Você acha a pauta boa, mas o jornalista não. E agora?

O que pode acontecer de pior na hora de realizar uma divulgação? Que ela não seja bem aceita pelo jornalista, certo? Nem sempre a pauta que você, e seu cliente, consideram boa podem bater com o que as redações querem naquele momento. Trabalhar expectativas e ter a noção real dos resultados que podem vir do trabalho de divulgação ajudam a ter menos decepções.

Como explicar para o cliente que a campanha que toda equipe interna e agência acreditavam ser eficaz não trará os resultados desejados? Quem aí nunca passou pela experiência de achar uma pauta boa, mas receber vários nãos dos jornalistas de redação? Sim, essa possibilidade é real, acontece mais do que imaginamos e é preciso aprender a trabalhar com ela para fugir do estresse e da cobrança desnecessários.

Podemos citar algumas situações corriqueiras no trabalho de divulgação:

  1. A pauta ter menos números do que o necessário, por uma questão de estratégia comercial da empresa;
  2. A pauta não acompanhar um momento particular do mercado, ou seja, ficar de fora das escolhas de pauta por não ser factual;
  3. A sugestão ser vista com um cunho mais comercial e, portanto, não ser levada para avaliação em reuniões de pauta;

Em todas elas, é preciso encontrar uma saída, ou seja, desenhar uma nova estratégia. Muitas vezes, especialmente para equipes internas de comunicação, estar muito envolvido com o assunto pode tornar o olhar um pouco distorcido e, em casos como esses, é ótimo ter o feedback da imprensa, para criar metas mais reais e – quem sabe – divulgar com novos dados ou explorar um novo aspecto.

É o feedback que valida a pauta, ou não

O feedback, na verdade, é sempre muito importante, por mais que ele doa quando não é o esperado. É o olhar das redações, do jornalista, que nos faz colocar os pés no chão e entender o que é ou não possível ser feito. Claro que, para o cliente, toda sugestão vais ser sempre especial e importante, afinal de contas, estamos falando dele e de suas realizações. Mas o jornalista está com olhos em outras mil sugestões e precisa, ele também, fazer escolhas estratégicas.

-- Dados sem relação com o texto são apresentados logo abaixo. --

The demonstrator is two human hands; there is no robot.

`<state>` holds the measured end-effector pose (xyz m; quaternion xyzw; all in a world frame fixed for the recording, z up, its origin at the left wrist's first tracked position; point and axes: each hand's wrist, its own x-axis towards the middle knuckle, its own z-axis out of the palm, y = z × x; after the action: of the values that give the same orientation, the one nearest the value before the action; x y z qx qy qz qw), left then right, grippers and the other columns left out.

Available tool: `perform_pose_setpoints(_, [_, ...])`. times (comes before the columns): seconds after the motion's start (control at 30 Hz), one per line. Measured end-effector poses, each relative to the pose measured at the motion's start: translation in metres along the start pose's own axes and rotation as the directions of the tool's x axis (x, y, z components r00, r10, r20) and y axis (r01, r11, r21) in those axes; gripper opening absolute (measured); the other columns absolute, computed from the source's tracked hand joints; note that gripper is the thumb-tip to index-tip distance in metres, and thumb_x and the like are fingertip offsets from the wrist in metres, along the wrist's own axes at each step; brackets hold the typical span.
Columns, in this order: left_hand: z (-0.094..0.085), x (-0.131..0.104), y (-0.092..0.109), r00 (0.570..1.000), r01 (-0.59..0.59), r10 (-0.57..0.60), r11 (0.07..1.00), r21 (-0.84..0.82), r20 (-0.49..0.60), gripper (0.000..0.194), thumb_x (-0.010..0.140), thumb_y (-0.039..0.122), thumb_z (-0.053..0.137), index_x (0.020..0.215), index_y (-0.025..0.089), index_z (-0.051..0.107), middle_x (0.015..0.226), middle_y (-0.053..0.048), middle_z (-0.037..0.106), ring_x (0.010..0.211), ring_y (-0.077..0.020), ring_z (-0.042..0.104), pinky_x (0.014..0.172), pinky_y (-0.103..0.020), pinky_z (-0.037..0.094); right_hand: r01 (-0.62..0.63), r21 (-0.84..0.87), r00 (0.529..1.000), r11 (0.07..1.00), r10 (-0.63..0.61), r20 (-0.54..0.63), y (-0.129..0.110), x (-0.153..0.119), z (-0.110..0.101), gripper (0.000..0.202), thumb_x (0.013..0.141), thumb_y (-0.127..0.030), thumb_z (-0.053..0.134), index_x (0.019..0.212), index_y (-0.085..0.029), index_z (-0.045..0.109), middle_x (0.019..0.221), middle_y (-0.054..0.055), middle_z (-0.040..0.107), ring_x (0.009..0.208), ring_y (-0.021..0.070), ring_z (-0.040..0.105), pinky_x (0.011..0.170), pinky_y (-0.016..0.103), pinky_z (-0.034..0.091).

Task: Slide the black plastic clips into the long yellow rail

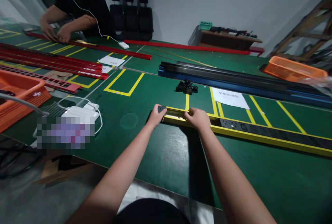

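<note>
A long yellow power strip housing (241, 134) lies along the front of the green table, running off to the right. Black socket modules (243, 127) fill its right part, while an open stretch of channel shows between my hands. My left hand (156, 116) is closed at the housing's left end, thumb and fingers on a small black socket module (162, 109) there. With bent fingers, my right hand (199, 119) grips the housing's walls beside the open stretch; its fingertips are partly hidden. Beyond the hands sits a small heap of black parts (186, 86).
Dark blue and black rails (223, 78) lie behind, near a paper label (229, 98). Red rails (52, 59) and an orange basket (23, 85) are at left, with a white charger (80, 113). A co-worker (83, 13) handles a red rail across the table. Another orange basket (293, 69) stands right.
</note>
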<state>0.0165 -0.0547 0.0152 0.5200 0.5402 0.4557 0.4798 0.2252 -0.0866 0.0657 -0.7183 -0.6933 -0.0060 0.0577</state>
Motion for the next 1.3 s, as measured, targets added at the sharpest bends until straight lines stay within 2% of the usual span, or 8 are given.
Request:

A questão aqui é que opiniões nem sempre vão bater e é preciso lidar com isso no dia a dia. Ter um formato cada vez mais enxuto e assertivo de abordar a imprensa pode ajudar a agilizar o processo de feedback e inclusive proporcionar, de forma mais rápida, novos caminhos de uma mesma divulgação.

Às vezes, é um detalhe que falta. E entender isso pode tirar um peso das costas de quem divulga, além de dar uma nova esperança para o cliente. Só não esqueça: a ferramenta certa, os melhores dados e uma pitada de visão realista é que vão ajudar a transformar o dia a dia das divulgações.